> **What the task asks**: Repeat verbatim what the listing holds, but not its pictures.

> **Collected data**:

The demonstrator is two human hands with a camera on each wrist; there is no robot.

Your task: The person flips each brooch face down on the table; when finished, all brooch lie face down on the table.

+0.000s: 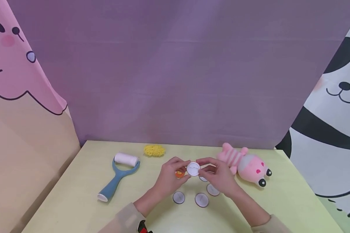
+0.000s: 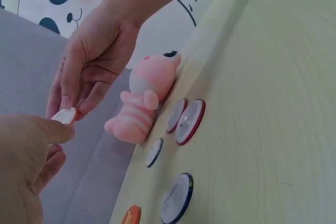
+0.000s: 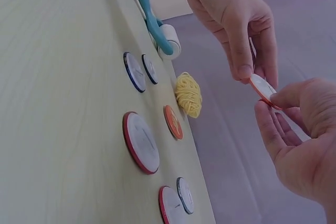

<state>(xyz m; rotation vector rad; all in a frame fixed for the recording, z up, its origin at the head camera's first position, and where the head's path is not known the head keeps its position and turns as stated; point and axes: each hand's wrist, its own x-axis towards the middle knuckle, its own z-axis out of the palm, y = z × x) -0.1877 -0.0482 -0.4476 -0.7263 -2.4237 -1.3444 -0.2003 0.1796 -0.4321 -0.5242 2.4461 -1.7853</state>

> **Answer to this problem**:
The demonstrator is two human hands with a camera on each wrist; there is no robot.

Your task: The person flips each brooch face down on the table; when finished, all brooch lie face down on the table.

+0.000s: 
+0.000s: 
+0.000s: 

<state>(xyz m; rotation vector rad; all in a frame fixed for the recording, z up, its origin at the head camera's first position, and where the head's path is not known the head keeps its position and turns as stated; point and axes: each hand's wrist, its own x-axis towards the middle knuckle, its own z-axis out of the palm, y = z × x) -0.1877 -0.0482 -0.4476 -0.7263 -2.4237 -1.3444 -0.2003 0.1796 -0.4321 -0.5242 2.4461 -1.7853</state>

Nothing else remains in this exercise.